### Task to complete
Restate the data exactly as given and keep the pictures out.
*****
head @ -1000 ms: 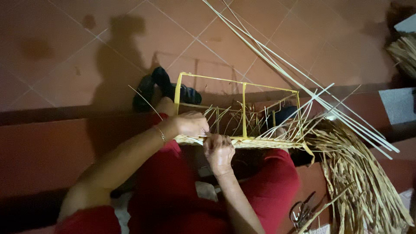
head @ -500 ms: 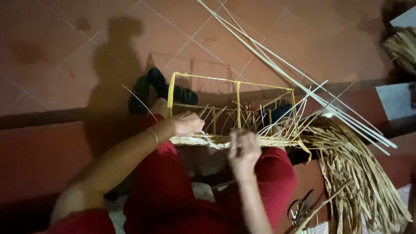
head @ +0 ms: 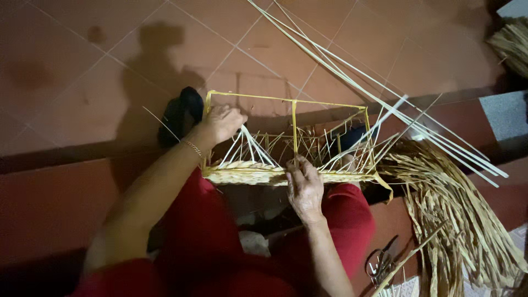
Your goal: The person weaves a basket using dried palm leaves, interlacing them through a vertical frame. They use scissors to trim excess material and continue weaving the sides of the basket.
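Observation:
A yellow rectangular wire frame (head: 293, 102) with a partly woven straw base (head: 253, 175) rests on my red-clad knees. Thin pale strips stand up from the woven edge. My left hand (head: 223, 124) is raised at the frame's left end and pinches a bunch of these upright strips. My right hand (head: 304, 187) presses on the woven edge at the middle, fingers around the frame's centre bar and weave. A thin bracelet (head: 192, 147) shows on my left wrist.
A pile of dried straw-coloured fibre (head: 462, 220) lies to the right. Several long pale strips (head: 385, 93) fan across the red tiled floor. Scissors (head: 379, 264) lie by my right knee. Dark footwear (head: 179, 115) sits beyond the frame.
My left hand has lifted from the woven edge to the frame's left end, drawing strips upward. My right hand has shifted along the woven edge to the frame's centre bar.

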The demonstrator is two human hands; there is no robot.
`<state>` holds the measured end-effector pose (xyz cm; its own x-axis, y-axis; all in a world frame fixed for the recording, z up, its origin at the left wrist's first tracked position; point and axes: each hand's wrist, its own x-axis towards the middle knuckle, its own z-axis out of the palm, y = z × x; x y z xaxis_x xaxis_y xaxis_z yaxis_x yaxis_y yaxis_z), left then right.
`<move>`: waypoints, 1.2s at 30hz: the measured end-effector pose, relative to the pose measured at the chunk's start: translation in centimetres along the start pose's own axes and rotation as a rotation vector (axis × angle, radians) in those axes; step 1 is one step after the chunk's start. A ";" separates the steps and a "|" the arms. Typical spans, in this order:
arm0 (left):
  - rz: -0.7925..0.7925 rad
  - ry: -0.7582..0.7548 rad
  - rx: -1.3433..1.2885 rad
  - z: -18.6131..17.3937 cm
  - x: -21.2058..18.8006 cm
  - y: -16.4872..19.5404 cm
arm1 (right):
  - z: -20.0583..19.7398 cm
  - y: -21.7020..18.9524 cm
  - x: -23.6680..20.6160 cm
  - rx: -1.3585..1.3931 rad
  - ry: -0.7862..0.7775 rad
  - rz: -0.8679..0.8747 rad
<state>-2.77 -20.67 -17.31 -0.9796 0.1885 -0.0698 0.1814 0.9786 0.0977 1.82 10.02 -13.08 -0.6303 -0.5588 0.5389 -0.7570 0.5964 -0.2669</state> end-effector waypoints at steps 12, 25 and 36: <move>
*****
### Exercise response
head @ -1000 ms: 
head @ -500 ms: 
head @ +0 ms: 
Your goal: The person weaves a basket using dried palm leaves, interlacing them through a vertical frame. They use scissors to trim excess material and continue weaving the sides of the basket.
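Observation:
A yellow rectangular wire frame (head: 293, 102) with a partly woven straw base (head: 253, 175) rests on my red-clad knees. Thin pale strips stand up from the woven edge. My left hand (head: 223, 124) is raised at the frame's left end and pinches a bunch of these upright strips. My right hand (head: 304, 187) presses on the woven edge at the middle, fingers around the frame's centre bar and weave. A thin bracelet (head: 192, 147) shows on my left wrist.
A pile of dried straw-coloured fibre (head: 462, 220) lies to the right. Several long pale strips (head: 385, 93) fan across the red tiled floor. Scissors (head: 379, 264) lie by my right knee. Dark footwear (head: 179, 115) sits beyond the frame.
My left hand has lifted from the woven edge to the frame's left end, drawing strips upward. My right hand has shifted along the woven edge to the frame's centre bar.
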
The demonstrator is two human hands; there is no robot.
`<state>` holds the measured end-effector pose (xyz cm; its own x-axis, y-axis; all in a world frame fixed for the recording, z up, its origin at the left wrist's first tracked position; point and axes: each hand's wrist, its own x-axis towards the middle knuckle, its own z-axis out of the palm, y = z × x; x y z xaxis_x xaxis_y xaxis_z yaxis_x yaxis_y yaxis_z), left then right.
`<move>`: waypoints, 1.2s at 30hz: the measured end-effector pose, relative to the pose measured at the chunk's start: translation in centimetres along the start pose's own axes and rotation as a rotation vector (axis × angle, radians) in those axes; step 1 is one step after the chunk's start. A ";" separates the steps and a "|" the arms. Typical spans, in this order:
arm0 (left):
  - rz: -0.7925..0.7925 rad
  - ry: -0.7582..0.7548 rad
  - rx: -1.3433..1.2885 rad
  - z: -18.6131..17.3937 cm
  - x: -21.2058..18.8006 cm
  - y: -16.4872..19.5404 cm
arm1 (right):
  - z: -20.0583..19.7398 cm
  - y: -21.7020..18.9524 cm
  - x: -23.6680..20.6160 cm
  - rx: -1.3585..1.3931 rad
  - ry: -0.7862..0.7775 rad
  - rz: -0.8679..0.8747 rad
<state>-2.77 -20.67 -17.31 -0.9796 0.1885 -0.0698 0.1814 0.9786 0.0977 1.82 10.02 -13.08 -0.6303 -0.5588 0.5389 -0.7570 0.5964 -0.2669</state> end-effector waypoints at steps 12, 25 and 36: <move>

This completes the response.